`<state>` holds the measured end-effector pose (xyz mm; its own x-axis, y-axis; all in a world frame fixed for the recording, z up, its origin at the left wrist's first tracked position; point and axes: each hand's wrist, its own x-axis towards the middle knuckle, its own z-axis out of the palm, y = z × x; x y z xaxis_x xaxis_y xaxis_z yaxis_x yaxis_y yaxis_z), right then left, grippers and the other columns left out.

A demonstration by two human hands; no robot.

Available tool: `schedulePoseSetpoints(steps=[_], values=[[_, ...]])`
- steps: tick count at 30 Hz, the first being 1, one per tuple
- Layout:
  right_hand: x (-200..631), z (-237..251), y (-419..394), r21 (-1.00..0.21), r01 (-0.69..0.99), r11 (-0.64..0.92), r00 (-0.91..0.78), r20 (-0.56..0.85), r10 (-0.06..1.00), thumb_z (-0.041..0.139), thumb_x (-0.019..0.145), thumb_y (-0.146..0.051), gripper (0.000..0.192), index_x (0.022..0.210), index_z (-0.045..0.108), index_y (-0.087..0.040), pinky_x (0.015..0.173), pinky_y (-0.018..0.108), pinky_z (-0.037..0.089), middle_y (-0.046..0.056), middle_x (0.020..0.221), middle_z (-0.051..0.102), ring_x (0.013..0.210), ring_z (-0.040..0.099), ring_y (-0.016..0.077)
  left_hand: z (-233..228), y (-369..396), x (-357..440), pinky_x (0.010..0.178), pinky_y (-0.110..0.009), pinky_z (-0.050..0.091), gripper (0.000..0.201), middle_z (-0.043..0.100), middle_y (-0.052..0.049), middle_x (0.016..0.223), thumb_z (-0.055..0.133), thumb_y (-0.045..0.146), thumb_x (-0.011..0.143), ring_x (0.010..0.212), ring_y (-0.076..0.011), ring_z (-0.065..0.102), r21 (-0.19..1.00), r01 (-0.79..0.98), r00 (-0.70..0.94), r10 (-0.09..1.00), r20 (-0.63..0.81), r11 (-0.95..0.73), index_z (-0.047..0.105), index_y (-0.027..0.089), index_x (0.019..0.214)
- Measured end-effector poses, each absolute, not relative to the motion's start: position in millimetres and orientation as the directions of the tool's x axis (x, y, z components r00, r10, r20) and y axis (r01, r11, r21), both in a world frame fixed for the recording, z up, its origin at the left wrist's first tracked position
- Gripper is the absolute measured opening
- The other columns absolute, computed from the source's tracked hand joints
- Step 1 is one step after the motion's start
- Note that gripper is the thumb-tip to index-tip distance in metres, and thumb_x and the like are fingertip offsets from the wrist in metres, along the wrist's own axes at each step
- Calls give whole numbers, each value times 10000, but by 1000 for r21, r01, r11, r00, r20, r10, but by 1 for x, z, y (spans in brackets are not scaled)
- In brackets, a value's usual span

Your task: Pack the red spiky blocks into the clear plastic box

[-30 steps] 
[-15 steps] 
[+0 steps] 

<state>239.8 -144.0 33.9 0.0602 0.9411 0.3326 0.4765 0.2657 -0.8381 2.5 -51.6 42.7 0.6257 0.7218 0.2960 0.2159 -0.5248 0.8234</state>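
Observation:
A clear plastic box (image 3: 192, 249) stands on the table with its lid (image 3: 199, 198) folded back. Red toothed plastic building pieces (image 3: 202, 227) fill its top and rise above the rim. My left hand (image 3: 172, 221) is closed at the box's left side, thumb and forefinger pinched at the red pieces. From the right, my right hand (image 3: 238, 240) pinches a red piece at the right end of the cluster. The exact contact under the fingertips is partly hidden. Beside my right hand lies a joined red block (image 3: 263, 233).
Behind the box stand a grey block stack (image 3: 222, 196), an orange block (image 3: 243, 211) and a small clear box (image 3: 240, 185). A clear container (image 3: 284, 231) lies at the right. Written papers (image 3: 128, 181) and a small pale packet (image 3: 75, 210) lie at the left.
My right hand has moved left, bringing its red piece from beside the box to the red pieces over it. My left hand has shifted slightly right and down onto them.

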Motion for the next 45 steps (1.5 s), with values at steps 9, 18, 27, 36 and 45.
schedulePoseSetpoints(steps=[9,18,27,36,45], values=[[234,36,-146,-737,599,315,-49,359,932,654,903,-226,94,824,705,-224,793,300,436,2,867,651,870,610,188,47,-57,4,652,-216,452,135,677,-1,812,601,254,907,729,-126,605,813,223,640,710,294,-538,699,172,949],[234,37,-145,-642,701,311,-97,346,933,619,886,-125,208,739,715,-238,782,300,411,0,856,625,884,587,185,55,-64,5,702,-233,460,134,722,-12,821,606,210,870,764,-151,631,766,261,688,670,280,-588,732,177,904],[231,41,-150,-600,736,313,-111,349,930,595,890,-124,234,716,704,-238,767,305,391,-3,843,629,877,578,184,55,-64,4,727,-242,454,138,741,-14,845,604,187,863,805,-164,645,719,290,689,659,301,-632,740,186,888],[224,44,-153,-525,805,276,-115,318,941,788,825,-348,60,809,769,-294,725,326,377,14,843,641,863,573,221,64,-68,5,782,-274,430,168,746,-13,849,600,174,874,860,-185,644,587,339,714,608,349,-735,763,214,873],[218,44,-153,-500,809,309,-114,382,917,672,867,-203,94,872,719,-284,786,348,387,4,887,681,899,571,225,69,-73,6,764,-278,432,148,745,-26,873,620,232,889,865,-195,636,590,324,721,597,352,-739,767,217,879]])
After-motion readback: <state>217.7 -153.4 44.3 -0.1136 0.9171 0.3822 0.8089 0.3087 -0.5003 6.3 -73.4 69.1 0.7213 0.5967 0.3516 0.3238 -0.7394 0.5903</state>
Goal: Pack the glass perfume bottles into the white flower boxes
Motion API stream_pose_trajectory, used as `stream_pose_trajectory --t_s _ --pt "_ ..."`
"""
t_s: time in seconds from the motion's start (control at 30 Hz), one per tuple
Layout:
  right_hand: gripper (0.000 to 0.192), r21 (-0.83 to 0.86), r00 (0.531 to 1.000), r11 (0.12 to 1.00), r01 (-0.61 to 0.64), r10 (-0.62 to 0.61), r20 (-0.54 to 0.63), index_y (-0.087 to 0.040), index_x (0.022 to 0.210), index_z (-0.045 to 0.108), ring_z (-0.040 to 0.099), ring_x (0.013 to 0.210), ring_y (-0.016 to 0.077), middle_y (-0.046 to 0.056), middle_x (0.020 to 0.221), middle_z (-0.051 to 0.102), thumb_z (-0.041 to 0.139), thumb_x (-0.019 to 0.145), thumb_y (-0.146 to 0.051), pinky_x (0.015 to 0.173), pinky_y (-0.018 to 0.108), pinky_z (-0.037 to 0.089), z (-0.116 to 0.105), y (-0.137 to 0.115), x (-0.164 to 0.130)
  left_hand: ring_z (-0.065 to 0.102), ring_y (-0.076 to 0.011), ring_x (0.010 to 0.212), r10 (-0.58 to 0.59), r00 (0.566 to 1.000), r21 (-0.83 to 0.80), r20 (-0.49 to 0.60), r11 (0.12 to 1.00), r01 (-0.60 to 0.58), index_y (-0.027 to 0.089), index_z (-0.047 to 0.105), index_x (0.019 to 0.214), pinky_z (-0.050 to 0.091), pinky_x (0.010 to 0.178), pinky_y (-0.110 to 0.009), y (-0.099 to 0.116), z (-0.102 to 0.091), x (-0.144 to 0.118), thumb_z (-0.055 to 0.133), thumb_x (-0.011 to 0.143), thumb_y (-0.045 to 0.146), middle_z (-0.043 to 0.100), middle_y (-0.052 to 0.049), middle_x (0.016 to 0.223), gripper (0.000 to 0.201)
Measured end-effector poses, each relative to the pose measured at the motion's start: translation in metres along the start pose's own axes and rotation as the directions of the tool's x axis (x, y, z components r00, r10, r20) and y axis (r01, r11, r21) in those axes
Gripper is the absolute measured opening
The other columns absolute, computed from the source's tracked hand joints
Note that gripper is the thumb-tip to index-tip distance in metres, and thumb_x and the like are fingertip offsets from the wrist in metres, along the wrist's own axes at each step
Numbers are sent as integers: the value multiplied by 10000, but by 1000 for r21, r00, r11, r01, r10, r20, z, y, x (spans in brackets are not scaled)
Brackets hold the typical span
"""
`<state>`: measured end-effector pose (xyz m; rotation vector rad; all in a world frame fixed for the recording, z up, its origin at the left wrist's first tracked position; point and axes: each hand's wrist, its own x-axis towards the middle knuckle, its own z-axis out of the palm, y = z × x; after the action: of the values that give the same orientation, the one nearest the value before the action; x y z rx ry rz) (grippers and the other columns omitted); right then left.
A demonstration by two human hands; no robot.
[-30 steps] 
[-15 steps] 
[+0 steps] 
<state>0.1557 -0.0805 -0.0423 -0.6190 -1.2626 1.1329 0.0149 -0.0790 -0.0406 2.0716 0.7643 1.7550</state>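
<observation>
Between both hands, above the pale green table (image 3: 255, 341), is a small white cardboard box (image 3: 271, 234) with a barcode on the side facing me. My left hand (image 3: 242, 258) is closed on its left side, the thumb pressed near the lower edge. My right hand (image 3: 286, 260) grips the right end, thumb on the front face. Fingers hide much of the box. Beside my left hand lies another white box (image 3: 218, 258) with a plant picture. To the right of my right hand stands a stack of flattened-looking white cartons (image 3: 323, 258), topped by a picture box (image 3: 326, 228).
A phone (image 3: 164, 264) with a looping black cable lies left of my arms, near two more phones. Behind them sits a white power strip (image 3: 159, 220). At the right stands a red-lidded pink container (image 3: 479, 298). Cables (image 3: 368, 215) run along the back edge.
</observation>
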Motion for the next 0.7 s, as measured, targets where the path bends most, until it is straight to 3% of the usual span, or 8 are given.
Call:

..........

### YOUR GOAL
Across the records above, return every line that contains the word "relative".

### RESPONSE BOX
- Measured end-effector poses, each absolute, not relative to the motion's start: position in millimetres and orientation as the directions of the tool's x axis (x, y, z components r00, r10, r20) and y axis (r01, r11, r21), both in a world frame fixed for the recording, z up, its origin at the left wrist's first tracked position
Measured end-effector poses, each relative to the pose measured at the motion's start: translation in metres along the start pose's own axes and rotation as the directions of the tool's x axis (x, y, z components r00, r10, r20) and y axis (r01, r11, r21) in those axes

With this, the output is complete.